Indexing, SSR & SEO Hell

Where SPA MERN meets Search Engine Indexing

Written on - 11/05/2024

My web app "RomanizedMM" is making some good progress. I average around 30-40 users a day which I think is great for the content that is pretty niche. I used to advertise it on Reddit and I still get DMs asking about the app, the content and many others. If you don't know what RomanizedMM is, visit my project @ romanizedmm.com.

There's one problem I have been facing since I first deployed my app. No search engine could not index my web pages due to one issue; content loading. I think it's important to describe the architecture of my app first. That'll make things easier to understand later.

My app functions just like a normal website, where you are directed to a page when you want to explore a particular web page. However, this happens on the SPA architecture, also known as Single Page Application. Instead of a traditional website where a new page is loaded upon clicking, SPA loads the content right away on the page you are at without having to jump around while also getting you to the new page. This makes the app a lot smoother, and removes the hassle of having to jump back and forth.

Now, let's jump to the issue. All my song data are stored in MongoDB. Everytime a user browses a song, the data is fetched from the database through the API I created, and delivers it to the frontend for display. This takes time, and that's the problem. Sending the request, fetching the song, delivering it back all cost time. Plus, the website is React based, so it takes a few milliseconds to load the JavaScript components too. When all these combine, it takes a good chunk of time to get the data back to where it should belong.

Bot crawlers don't like this. "Time is money", that's what people say. Bot crawlers think the same too. When a page is up, they crawl the page, and decide if it should be indexed based on the content. Only when they approve, the pages appear on search engines. Here comes the actual problem. When the bot crawls through my pages, they find nothing and flags them. I think you can already see why. The bots crawled while the pages were waiting for the content to arrive. While data is in flight, the page content is empty, so bot crawlers think all the pages look the same since they are all empty. So, they decide to not index my pages and my pages aren't visible on Google, Yahoo etc.

I came up with a short term solution. I decided to ditch fetching songs from the backend. Instead, I moved all the files to the frontend, so they become static. Fetching static files and displaying the content takes much much less time then having to go through the database and all that. It worked well, so I kept moving on; my pages were now getting indexed, and they are visible on Google, which is exactly what I want.

But, I don't like this solution. My song data are visible to anyone who visits my repository. These are not some secret data I need to hide, but the fact that they are sitting there just doesn't sit right with me. It should function in a proper MERN fashion, where songs are fetched from the backend.
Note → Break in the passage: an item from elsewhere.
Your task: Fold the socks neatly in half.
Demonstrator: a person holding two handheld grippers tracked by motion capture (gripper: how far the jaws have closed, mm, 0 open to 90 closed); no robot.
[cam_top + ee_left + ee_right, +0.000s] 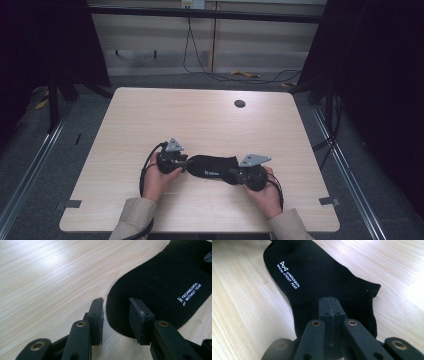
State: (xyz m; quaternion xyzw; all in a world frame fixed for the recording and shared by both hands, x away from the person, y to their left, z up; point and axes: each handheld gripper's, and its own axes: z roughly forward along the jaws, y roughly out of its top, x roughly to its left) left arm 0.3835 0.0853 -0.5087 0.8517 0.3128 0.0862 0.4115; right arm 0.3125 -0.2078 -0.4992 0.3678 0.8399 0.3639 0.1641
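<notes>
A black sock (212,166) with small white lettering lies flat on the wooden table (200,115), between the two hands. My left gripper (186,162) sits at its rounded toe end; in the left gripper view the gripper (116,307) stands open astride the sock (160,285), with a gap at the left pad (98,312). My right gripper (234,172) is at the cuff end. In the right gripper view it (329,300) is shut pad to pad, low over the sock (319,277). No fabric shows between its pads; the tips hide what is under them.
A dark round grommet hole (240,104) sits near the table's far edge. Black cables (200,60) run across the floor beyond the table. Dark frame posts and curtains stand on both sides. Bare tabletop spreads beyond and around the sock.
</notes>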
I tried to find many solutions where I can use database for fetching song data while also getting bots to crawl through proper content. The first solution, and possibly the best in long term is utilizing SSR @ Server Side Rendering. SPA does not provide SSR; in fact, it is a CSR @ Client Side Rendering. CSR just has that longer load time as things have to be rendered on the client side, which doesn't really suit my scenario of priortizing SEO. Looking further, I found that Next.js is the framework that provides Server Side Rendering. What it will do is render the webpage from the server, and deliver it so that things like bot crawlers will see the page with full content, boosting SEO and making it so easier to index the pages. Fine, this is a sound solution. Now what, I need to migrate my entire project to use Next.js instead.

This solution is going to be impossible for some time. I have never worked with Next.js before, so I will need to learn it first. It's a JS framework so it shouldn't be that hard to get my hands on, but migrating to a different tech stack just sounds awful lot of work, and I cannot give time for that currently. So, there I go, searching for an alternative solution.

Another solution is pre-rendering. I learnt that this used to be a big thing back in early 2010s, but people say bots have gotten smarter that this service is not much in demand anymore. I tried digging in, and found that this could be a viable option for me. What happens is, a third party site will crawl my webpages, and store them on a cache for bots to fetch. So, when bots try to crawl my pages, instead of actually crawling my pages live, I instead direct them to go fetch the pages that are pre-rendered by the third party. That way, the bot crawls through the actual content, knows there actually is content.

I found a great third-party site called https://page-replica.com/. There is a decent amount of users, and it was very easy to set up as well. I set it up through Cloudfare to host worker routes that will redirect bot crawlers to fetch static pages instead. I also get 5000 render request per month, which is way more than what I need because I only have 70-80 pages. All that one has to do is to request pre-render for individual pages or import the sitemap to get all pages rendered.

So, I tried this, but it still also returned empty pages :( I thought this was going to solve my on-going problem but it didn't. I contacted the creator of Page Replica and asked how long it waits to scrape the page, because if it's short, then it makes sense to just scrape an empty page. I'll wait for a reply and see how that goes, because it seems to guarantee that pages will only be captured after a full load, which isn't the case on my app.

Another solution I can try is to find ways to optimize my fetching method, that can possibly speed up the whole requesting, fetching and delivering process. If this worked, then that's good, but if not, I will have to go back to the old way of storing local static files, until I find another solution. I will definitely try to get a good solution for sure.